_To do_.
In the listing below, find each line with the string "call" and report it.

* * *

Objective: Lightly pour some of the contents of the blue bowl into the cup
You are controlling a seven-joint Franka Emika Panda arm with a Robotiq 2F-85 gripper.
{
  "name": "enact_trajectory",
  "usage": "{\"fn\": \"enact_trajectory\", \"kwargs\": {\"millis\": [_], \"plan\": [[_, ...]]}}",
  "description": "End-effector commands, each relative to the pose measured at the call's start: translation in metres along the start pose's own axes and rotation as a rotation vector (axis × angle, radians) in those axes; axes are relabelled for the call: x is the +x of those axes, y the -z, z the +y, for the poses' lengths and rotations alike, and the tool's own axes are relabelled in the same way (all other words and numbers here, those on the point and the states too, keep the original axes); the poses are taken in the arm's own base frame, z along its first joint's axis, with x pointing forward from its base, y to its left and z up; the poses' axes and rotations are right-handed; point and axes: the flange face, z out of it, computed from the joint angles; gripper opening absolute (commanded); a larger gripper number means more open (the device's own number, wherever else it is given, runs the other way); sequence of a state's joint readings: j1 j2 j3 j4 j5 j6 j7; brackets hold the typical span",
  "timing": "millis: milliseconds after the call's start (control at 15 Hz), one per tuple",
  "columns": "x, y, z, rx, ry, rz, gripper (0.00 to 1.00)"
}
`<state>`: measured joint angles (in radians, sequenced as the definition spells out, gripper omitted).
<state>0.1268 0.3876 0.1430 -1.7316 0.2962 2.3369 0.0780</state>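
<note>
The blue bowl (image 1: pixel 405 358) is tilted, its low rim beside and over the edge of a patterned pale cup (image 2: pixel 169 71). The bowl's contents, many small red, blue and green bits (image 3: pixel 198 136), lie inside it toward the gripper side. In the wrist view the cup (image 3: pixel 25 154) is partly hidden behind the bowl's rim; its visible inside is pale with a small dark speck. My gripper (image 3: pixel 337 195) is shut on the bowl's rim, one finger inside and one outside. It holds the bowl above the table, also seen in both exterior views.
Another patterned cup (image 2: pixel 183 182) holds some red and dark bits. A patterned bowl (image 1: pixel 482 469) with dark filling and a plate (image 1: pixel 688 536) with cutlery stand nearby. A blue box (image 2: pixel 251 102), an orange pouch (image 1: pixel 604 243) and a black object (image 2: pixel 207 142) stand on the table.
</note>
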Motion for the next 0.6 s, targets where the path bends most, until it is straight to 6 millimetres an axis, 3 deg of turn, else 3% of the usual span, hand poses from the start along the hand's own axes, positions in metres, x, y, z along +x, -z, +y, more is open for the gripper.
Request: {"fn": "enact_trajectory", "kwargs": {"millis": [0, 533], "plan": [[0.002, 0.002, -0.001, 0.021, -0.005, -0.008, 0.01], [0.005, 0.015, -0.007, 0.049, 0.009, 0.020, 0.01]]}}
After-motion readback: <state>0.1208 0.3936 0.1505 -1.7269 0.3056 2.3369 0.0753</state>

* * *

_Answer to this exercise_.
  "description": "End-effector commands, each relative to the pose measured at the call's start: translation in metres along the start pose's own axes and rotation as a rotation vector (axis × angle, radians) in those axes; axes are relabelled for the call: x is the +x of those axes, y the -z, z the +y, for the poses' lengths and rotations alike, and the tool's own axes are relabelled in the same way (all other words and numbers here, those on the point and the states too, keep the original axes); the poses are taken in the arm's own base frame, z along its first joint's axis, with x pointing forward from its base, y to its left and z up; the poses' axes and rotations are right-handed; point and axes: the flange face, z out of it, computed from the joint angles; gripper opening absolute (commanded); a larger gripper number means more open (the device's own number, wherever else it is given, runs the other way); sequence of a state's joint readings: j1 j2 j3 j4 j5 j6 j7; brackets hold the typical span",
  "timing": "millis: milliseconds after the call's start (control at 15 Hz), one per tuple",

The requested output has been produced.